ASSIGNED TASK> Your answer must match the material exactly, line for line.

══ GIVEN MATERIAL ══

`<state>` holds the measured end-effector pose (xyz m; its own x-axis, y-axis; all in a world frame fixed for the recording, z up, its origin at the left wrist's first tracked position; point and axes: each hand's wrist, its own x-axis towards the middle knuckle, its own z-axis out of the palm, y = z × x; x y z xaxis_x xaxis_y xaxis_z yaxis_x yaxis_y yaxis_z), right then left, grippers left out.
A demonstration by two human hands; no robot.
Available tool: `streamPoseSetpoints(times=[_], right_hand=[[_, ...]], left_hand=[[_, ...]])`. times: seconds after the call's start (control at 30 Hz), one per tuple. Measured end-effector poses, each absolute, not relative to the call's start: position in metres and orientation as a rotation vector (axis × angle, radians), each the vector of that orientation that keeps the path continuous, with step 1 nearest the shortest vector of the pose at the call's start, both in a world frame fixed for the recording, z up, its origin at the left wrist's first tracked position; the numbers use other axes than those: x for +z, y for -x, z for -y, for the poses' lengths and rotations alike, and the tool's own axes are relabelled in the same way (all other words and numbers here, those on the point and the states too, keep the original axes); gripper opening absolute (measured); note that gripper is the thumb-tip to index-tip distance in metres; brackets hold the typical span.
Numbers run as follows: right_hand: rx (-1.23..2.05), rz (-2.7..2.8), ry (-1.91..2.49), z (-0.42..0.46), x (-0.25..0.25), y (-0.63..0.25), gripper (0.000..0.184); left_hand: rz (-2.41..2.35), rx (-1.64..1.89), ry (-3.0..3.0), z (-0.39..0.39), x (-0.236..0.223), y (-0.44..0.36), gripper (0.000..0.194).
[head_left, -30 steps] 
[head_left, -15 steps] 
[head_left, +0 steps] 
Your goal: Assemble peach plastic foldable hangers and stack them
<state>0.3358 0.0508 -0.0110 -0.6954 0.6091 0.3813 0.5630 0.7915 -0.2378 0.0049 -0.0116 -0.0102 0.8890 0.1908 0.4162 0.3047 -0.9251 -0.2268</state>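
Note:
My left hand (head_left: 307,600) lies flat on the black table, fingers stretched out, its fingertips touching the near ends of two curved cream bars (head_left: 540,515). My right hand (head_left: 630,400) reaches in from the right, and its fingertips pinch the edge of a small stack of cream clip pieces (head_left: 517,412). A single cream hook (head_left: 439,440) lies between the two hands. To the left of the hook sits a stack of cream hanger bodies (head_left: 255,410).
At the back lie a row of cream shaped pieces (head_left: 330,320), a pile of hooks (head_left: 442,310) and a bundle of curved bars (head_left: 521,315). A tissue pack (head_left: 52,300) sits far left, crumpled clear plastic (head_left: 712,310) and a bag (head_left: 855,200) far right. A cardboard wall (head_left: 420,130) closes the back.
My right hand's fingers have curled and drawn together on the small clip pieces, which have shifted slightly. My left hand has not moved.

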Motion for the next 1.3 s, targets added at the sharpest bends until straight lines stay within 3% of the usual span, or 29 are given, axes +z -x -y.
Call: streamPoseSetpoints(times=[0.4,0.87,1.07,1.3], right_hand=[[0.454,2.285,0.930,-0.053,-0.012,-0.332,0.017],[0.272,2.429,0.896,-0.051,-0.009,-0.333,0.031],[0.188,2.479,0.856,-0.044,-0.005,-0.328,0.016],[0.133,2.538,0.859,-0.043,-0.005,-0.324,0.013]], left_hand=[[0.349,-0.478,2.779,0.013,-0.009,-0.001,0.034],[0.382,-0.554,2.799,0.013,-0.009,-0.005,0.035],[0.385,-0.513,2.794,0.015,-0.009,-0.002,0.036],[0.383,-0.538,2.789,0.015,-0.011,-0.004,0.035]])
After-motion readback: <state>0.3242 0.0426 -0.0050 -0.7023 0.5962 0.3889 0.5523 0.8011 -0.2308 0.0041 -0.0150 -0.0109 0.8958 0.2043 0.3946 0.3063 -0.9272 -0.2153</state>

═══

WRITTEN ANSWER>
`<state>` holds the measured end-effector pose (xyz m; its own x-axis, y-axis; all in a world frame fixed for the recording, z up, its origin at the left wrist's first tracked position; point and axes: each hand's wrist, its own x-axis towards the middle knuckle, its own z-axis out of the palm, y = z × x; x y z xaxis_x xaxis_y xaxis_z yaxis_x yaxis_y yaxis_z), right then left, grippers left out.
A demonstration by two human hands; no robot.
Available tool: `streamPoseSetpoints(times=[_], right_hand=[[_, ...]], left_hand=[[_, ...]])`. times: seconds after the call's start (control at 30 Hz), one per tuple. Measured end-effector poses, each absolute, not relative to the call's start: position in metres and orientation as a rotation vector (axis × angle, radians), each the vector of that orientation that keeps the path continuous, with step 1 nearest the shortest vector of the pose at the call's start, both in a world frame fixed for the recording, z up, its origin at the left wrist's first tracked position; the numbers use other axes than those: x for +z, y for -x, z for -y, for the poses' lengths and rotations alike, and the tool's own axes are relabelled in the same way (all other words and numbers here, those on the point and the states too, keep the original axes); gripper opening absolute (measured); note that gripper is the thumb-tip to index-tip distance in metres; brackets hold the typical span.
Numbers run as follows: right_hand: rx (-1.23..2.05), rz (-2.7..2.8), ry (-1.91..2.49), z (-0.42..0.46), x (-0.25..0.25), y (-0.63..0.25), gripper (0.000..0.184); left_hand: rz (-2.41..2.35), rx (-1.64..1.89), ry (-3.0..3.0), z (-0.39..0.39), x (-0.236..0.223), y (-0.44..0.36), gripper (0.000..0.194).
[head_left, -30 steps] 
[head_left, -15 steps] 
[head_left, +0 steps] 
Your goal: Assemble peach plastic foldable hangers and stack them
<state>0.3358 0.0508 -0.0110 -0.6954 0.6091 0.3813 0.5630 0.7915 -0.2378 0.0049 -0.0116 -0.0102 0.8890 0.1908 0.4162 0.3047 -0.9251 -0.2268</state>
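Note:
My left hand (head_left: 307,600) lies flat on the black table, fingers stretched out, its fingertips touching the near ends of two curved cream bars (head_left: 540,515). My right hand (head_left: 630,400) reaches in from the right, and its fingertips pinch the edge of a small stack of cream clip pieces (head_left: 517,412). A single cream hook (head_left: 439,440) lies between the two hands. To the left of the hook sits a stack of cream hanger bodies (head_left: 255,410).
At the back lie a row of cream shaped pieces (head_left: 330,320), a pile of hooks (head_left: 442,310) and a bundle of curved bars (head_left: 521,315). A tissue pack (head_left: 52,300) sits far left, crumpled clear plastic (head_left: 712,310) and a bag (head_left: 855,200) far right. A cardboard wall (head_left: 420,130) closes the back.
My right hand's fingers have curled and drawn together on the small clip pieces, which have shifted slightly. My left hand has not moved.
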
Motion for the next 1.3 s, targets added at the sharpest bends until straight lines stay within 3% of the usual span, or 29 are given, axes +z -x -y.
Call: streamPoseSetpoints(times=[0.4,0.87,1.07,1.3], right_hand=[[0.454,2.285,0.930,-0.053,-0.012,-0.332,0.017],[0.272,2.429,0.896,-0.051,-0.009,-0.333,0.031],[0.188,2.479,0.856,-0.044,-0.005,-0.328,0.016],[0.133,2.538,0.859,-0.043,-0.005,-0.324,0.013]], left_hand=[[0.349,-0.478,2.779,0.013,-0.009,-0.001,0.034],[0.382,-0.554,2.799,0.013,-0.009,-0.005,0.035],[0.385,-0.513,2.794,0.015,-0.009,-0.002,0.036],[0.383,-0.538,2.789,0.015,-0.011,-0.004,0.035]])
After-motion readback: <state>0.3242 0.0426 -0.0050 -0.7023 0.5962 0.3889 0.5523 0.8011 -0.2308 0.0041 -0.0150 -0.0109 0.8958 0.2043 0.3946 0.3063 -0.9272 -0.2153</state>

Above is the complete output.